**Work task**. Output the listing below verbatim, without images.

**Data**.
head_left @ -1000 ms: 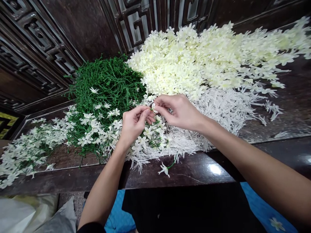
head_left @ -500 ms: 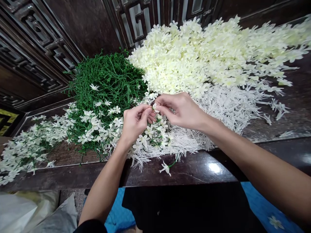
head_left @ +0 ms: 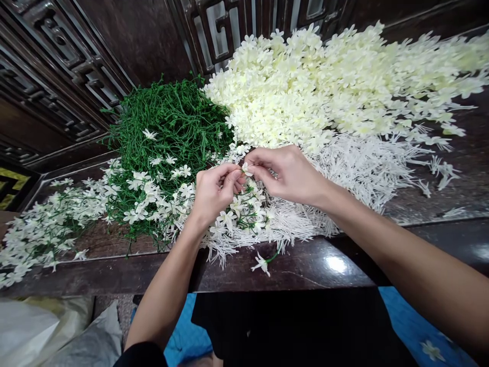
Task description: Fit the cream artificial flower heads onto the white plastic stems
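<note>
Between my two hands is a small white artificial flower [head_left: 246,169]. My right hand [head_left: 284,171] pinches the flower at its petals. My left hand [head_left: 219,188] is closed in a pinch right against it, on what looks like its green stem; the fingers cover most of that stem. Just below the hands lie white flowers on green stems [head_left: 227,220]. A heap of green plastic stems [head_left: 168,122] is to the left, and loose cream petals [head_left: 290,97] are piled behind. White stamen pieces [head_left: 355,168] spread out to the right, partly under my right forearm.
Finished-looking white flowers [head_left: 57,219] lie along the left of the dark wooden bench [head_left: 126,275]. One flower [head_left: 262,264] hangs at the front edge. Carved wooden panels [head_left: 153,41] rise behind. Pale sacks [head_left: 34,331] stand at the lower left.
My hands stay together at the same flower, with hardly any finger movement. The whole view has shifted very slightly.
</note>
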`<move>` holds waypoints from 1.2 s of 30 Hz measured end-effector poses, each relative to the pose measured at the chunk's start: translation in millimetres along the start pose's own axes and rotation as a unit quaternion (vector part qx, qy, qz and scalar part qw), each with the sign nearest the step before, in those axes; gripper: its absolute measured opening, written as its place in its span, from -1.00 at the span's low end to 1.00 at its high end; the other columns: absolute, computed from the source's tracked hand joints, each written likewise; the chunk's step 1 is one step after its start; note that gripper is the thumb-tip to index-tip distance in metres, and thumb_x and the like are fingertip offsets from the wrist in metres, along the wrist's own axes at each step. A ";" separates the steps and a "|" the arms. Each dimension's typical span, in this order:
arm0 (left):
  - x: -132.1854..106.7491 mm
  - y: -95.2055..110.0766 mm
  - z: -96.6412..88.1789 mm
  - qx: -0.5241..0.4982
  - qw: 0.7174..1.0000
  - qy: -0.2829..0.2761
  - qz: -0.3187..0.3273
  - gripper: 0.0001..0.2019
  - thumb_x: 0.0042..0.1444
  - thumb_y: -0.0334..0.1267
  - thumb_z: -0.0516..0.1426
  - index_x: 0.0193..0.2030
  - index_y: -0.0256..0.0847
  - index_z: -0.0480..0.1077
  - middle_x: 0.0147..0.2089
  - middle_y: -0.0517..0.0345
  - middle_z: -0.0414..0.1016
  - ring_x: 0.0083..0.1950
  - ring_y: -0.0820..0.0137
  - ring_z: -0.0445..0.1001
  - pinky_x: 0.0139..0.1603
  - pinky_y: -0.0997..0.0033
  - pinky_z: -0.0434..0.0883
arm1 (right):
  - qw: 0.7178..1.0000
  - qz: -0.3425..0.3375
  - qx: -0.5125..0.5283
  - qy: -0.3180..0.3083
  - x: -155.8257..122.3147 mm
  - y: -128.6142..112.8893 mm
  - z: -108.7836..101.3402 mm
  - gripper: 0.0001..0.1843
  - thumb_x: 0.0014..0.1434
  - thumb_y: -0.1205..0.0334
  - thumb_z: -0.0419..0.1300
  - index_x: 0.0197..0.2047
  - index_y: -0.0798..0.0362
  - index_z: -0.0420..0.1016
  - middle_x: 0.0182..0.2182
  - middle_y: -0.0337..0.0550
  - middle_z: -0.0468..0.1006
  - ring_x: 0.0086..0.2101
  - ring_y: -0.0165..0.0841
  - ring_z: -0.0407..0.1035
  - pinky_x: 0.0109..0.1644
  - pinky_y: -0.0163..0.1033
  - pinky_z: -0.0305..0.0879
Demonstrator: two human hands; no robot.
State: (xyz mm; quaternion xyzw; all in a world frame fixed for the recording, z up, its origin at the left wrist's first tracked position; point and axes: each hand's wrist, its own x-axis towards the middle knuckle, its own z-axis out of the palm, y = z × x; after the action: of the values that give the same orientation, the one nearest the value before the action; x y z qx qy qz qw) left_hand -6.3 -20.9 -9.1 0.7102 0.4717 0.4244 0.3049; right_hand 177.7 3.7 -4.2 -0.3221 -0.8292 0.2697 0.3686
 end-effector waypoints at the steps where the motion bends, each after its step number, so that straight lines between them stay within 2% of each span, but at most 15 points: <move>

**Solved problem**.
head_left @ -1000 ms: 
head_left @ -500 ms: 
head_left @ +0 ms: 
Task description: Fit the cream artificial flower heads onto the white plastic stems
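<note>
Between my two hands is a small white artificial flower [head_left: 246,169]. My right hand [head_left: 284,171] pinches the flower at its petals. My left hand [head_left: 219,188] is closed in a pinch right against it, on what looks like its green stem; the fingers cover most of that stem. Just below the hands lie white flowers on green stems [head_left: 227,220]. A heap of green plastic stems [head_left: 168,122] is to the left, and loose cream petals [head_left: 290,97] are piled behind. White stamen pieces [head_left: 355,168] spread out to the right, partly under my right forearm.
Finished-looking white flowers [head_left: 57,219] lie along the left of the dark wooden bench [head_left: 126,275]. One flower [head_left: 262,264] hangs at the front edge. Carved wooden panels [head_left: 153,41] rise behind. Pale sacks [head_left: 34,331] stand at the lower left.
My hands stay together at the same flower, with hardly any finger movement. The whole view has shifted very slightly.
</note>
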`<move>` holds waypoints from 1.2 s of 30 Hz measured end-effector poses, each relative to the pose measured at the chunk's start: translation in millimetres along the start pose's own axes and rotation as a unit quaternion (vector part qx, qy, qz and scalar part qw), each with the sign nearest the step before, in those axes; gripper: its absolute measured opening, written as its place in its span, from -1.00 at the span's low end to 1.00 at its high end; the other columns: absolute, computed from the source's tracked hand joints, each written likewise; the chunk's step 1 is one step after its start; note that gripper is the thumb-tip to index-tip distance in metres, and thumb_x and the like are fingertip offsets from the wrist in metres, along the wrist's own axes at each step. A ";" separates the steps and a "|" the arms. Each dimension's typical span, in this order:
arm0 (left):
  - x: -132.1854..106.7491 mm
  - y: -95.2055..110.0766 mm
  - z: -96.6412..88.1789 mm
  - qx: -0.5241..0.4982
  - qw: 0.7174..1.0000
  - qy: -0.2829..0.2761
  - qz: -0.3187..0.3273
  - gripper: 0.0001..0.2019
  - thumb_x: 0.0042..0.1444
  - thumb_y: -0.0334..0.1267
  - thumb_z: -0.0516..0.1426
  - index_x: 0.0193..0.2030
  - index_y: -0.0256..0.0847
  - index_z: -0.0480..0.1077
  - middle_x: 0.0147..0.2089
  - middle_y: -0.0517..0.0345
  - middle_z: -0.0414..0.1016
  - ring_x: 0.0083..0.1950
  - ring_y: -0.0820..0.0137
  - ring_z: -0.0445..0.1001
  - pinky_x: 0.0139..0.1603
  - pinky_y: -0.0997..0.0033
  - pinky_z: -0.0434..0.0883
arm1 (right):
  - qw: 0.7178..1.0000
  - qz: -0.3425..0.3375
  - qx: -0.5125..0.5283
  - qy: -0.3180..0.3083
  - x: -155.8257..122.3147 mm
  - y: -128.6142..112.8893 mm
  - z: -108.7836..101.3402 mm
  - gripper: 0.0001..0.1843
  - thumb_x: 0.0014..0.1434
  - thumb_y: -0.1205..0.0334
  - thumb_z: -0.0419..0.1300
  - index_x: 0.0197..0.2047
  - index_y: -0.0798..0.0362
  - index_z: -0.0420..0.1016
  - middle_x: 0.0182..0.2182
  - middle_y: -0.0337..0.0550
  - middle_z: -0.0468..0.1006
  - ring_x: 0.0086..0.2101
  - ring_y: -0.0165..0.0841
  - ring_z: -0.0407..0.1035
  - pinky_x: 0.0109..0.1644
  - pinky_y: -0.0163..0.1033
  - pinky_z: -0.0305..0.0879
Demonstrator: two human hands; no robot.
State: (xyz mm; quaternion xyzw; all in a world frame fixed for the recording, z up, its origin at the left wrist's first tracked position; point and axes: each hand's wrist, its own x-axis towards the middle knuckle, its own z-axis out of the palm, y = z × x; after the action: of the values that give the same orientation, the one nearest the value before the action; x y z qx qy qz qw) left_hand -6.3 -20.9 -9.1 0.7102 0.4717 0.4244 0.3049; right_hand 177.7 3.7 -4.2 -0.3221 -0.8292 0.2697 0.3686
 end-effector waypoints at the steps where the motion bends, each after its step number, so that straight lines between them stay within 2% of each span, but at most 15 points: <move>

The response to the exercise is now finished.